Banking entities no longer lend money. They all mistrust the
financial health of their rivals. Despite the massive injections
of liquidity made by the major central banks, the drought
of money in the market has been unprecedented.
From the financial sphere, the crisis has moved to the entire
economic system. Suddenly, the economies of the developed
countries have cooled. Europe (particularly Spain) is in full
deceleration and the United States is on the brink of a recession.
The harshness of this development is most noticeable in the
real estate sector. During the first quarter of 2008, home
sales in Spain dropped 29 percent. Nearly two million apartments
and homes could not find a buyer.
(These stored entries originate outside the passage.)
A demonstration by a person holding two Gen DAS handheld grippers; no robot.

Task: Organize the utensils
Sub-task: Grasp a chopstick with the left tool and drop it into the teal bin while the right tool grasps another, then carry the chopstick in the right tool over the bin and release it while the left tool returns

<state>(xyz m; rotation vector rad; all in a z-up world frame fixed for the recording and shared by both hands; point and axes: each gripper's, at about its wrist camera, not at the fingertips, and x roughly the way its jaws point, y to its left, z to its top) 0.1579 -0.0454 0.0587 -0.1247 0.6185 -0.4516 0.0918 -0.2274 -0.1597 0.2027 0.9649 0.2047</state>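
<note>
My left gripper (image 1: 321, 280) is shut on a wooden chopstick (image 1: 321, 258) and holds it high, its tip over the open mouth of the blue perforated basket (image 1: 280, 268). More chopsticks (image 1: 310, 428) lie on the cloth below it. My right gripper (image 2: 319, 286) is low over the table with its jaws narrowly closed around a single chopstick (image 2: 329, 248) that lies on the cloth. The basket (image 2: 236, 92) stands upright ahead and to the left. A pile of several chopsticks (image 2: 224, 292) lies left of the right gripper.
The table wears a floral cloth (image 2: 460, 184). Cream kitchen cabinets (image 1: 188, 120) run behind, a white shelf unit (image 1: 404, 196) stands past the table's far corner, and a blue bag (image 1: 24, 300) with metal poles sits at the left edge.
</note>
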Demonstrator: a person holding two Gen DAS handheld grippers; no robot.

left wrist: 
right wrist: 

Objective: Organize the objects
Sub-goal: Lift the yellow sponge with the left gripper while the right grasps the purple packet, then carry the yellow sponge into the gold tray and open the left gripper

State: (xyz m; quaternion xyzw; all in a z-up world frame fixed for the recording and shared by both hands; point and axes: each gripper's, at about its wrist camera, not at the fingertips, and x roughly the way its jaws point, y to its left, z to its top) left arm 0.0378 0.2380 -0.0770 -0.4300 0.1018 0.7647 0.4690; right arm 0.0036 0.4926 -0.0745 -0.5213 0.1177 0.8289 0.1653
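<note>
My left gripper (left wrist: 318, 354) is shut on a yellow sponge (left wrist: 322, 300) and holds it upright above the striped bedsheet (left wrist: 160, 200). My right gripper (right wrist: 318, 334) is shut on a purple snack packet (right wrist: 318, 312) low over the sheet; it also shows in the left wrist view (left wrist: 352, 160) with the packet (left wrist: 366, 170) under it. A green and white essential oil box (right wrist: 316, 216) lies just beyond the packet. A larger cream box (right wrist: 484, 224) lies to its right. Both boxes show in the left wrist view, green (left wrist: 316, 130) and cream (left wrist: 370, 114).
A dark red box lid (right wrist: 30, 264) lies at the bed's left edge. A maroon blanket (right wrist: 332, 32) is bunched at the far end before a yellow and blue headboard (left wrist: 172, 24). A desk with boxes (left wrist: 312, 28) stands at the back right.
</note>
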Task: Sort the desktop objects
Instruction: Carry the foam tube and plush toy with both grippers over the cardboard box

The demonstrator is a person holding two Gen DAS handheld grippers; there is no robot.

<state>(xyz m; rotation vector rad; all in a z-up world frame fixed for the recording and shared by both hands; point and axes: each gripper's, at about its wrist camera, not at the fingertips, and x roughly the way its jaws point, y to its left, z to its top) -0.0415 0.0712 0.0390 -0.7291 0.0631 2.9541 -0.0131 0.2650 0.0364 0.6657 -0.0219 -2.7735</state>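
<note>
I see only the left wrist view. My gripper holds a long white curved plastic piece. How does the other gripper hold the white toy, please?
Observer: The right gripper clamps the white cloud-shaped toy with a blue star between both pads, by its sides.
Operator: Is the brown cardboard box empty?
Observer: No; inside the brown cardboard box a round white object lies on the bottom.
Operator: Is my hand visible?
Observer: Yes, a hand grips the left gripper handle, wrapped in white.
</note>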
The price of land continues
to fall.
And the rise in mortgage interests and the fears of recession
plunge the sector into an infernal spiral, with ferocious
effects on all fronts of the huge construction industry. All
the construction businesses are now in the eye of the hurricane
and witness the destruction of tens of thousands of jobs.
From financial crisis we have gone on to a social crisis.
And the authoritarian policies emerge again. The European
Parliament June 18 approved the infamous "directive of
return (of the migrants)" and the Spanish authorities
have announced their willingness to arrange for the eviction
from Spain of one million foreign workers.
On top of this awful situation comes the third shock in the
form of oil, as the price of a barrel of crude rises to about
$140. That's an irrational increase (in 1998, a barrel cost
less than $10), due mainly to the action of speculators.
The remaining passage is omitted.